## TASK ITEM
As you look over the data below, please find each line where the word "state" appears, then copy it.

#####

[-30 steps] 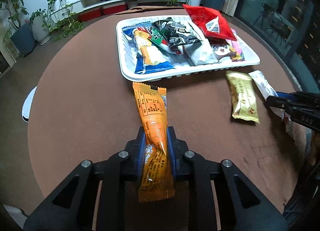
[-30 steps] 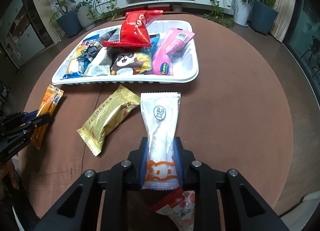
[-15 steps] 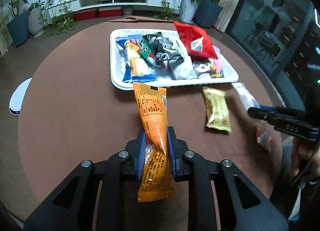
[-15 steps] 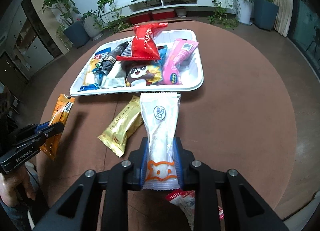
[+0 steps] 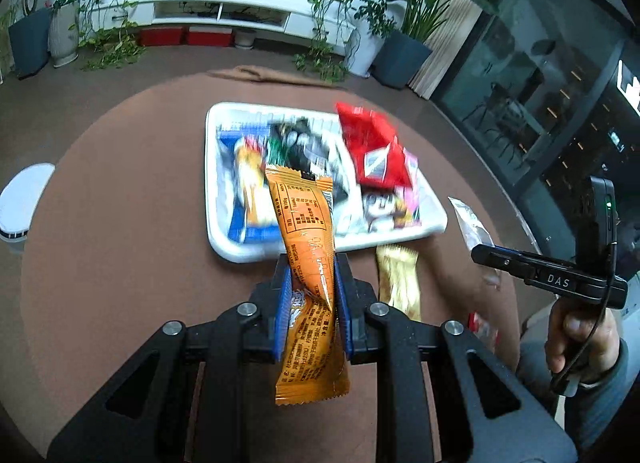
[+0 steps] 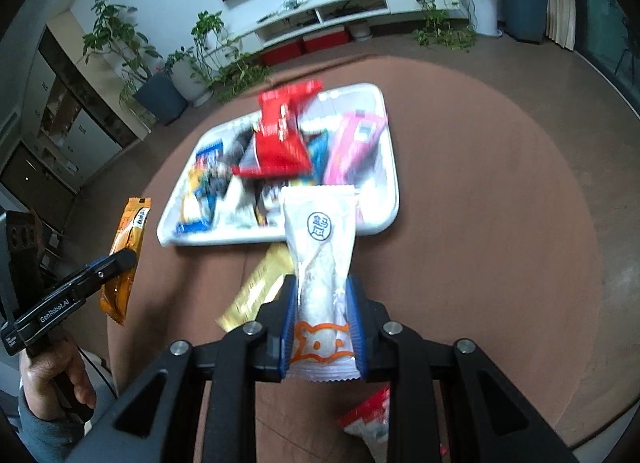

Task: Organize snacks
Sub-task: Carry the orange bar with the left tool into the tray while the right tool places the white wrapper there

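My left gripper point(image 5: 311, 263) is shut on an orange snack packet point(image 5: 308, 239), held off the table with its top end over the near rim of the white tray point(image 5: 212, 199). My right gripper point(image 6: 323, 283) is shut on a white snack packet point(image 6: 322, 231) with an orange cartoon print, also lifted, its top over the white tray point(image 6: 390, 167). The tray holds several snacks, among them a red bag point(image 5: 372, 147) and a pink packet point(image 6: 354, 143). From the right wrist view the orange packet point(image 6: 128, 247) shows in the left gripper point(image 6: 126, 259).
A gold packet point(image 5: 400, 283) lies on the round brown table point(image 5: 120, 223) just in front of the tray. A red-and-white packet point(image 6: 370, 419) lies near the table's front edge. A person's hands point(image 5: 576, 339) hold both grippers. Plants and a white shelf stand beyond the table.
Both grippers have risen with their packets, which were lying on the table a second ago. The tray now looks farther below and both views have tilted up.
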`<act>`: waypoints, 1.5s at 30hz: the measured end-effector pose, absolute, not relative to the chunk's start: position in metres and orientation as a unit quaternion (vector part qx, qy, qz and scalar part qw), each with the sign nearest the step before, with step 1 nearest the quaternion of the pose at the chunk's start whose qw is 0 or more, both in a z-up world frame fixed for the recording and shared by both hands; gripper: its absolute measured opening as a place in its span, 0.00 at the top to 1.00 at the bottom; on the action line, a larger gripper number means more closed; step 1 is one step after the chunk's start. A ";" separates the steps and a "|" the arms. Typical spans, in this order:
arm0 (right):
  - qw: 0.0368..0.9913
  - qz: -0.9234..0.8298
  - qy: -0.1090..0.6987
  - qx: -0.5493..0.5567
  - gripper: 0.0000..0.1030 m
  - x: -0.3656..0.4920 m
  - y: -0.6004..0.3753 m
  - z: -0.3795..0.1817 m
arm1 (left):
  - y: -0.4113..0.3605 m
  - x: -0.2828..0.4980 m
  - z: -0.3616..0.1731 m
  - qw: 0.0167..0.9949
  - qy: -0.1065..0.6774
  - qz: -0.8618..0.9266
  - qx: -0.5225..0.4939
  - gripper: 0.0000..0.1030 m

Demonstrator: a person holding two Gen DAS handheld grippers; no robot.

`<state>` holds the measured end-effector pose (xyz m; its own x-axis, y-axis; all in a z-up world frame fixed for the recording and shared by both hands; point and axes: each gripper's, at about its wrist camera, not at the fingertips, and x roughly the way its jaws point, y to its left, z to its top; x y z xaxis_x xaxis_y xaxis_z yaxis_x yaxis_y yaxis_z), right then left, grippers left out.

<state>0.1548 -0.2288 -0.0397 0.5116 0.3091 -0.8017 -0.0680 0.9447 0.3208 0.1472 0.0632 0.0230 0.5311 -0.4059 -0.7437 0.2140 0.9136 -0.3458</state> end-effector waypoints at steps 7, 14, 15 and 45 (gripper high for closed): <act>0.883 0.143 0.433 0.114 0.75 0.191 -0.206 0.020 | 0.067 0.187 0.056 0.878 0.426 -0.188 -0.116 0.82; 0.882 0.184 0.420 0.113 0.75 0.241 -0.156 0.049 | 0.070 0.228 0.074 0.879 0.420 -0.190 -0.127 0.82; 0.877 0.188 0.426 0.120 0.75 0.249 -0.151 0.046 | 0.068 0.234 0.072 0.877 0.423 -0.190 -0.127 0.82; 0.832 0.145 0.520 0.130 0.74 0.316 -0.122 -0.055 | 0.037 0.298 -0.025 0.847 0.488 -0.171 -0.121 0.81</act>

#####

## TASK RESULT
`<state>` holds the measured end-effector pose (xyz m; its own x-axis, y-axis; all in a z-up world frame fixed for the recording and shared by both hands; point and axes: each gripper's, at about its wrist camera, not at the fingertips, and x roughly the way its jaws point, y to its left, z to its top; x y z xaxis_x xaxis_y xaxis_z yaxis_x yaxis_y yaxis_z), right then left, grippers left out.
<state>0.1548 -0.2288 -0.0397 0.5116 0.3091 -0.8017 -0.0680 0.9447 0.3208 0.1472 0.0632 0.0230 0.5311 -0.4059 -0.7437 0.2140 0.9136 -0.3458</state> end-effector waypoints at steps 7, 14, 15 and 45 (gripper high for closed): <act>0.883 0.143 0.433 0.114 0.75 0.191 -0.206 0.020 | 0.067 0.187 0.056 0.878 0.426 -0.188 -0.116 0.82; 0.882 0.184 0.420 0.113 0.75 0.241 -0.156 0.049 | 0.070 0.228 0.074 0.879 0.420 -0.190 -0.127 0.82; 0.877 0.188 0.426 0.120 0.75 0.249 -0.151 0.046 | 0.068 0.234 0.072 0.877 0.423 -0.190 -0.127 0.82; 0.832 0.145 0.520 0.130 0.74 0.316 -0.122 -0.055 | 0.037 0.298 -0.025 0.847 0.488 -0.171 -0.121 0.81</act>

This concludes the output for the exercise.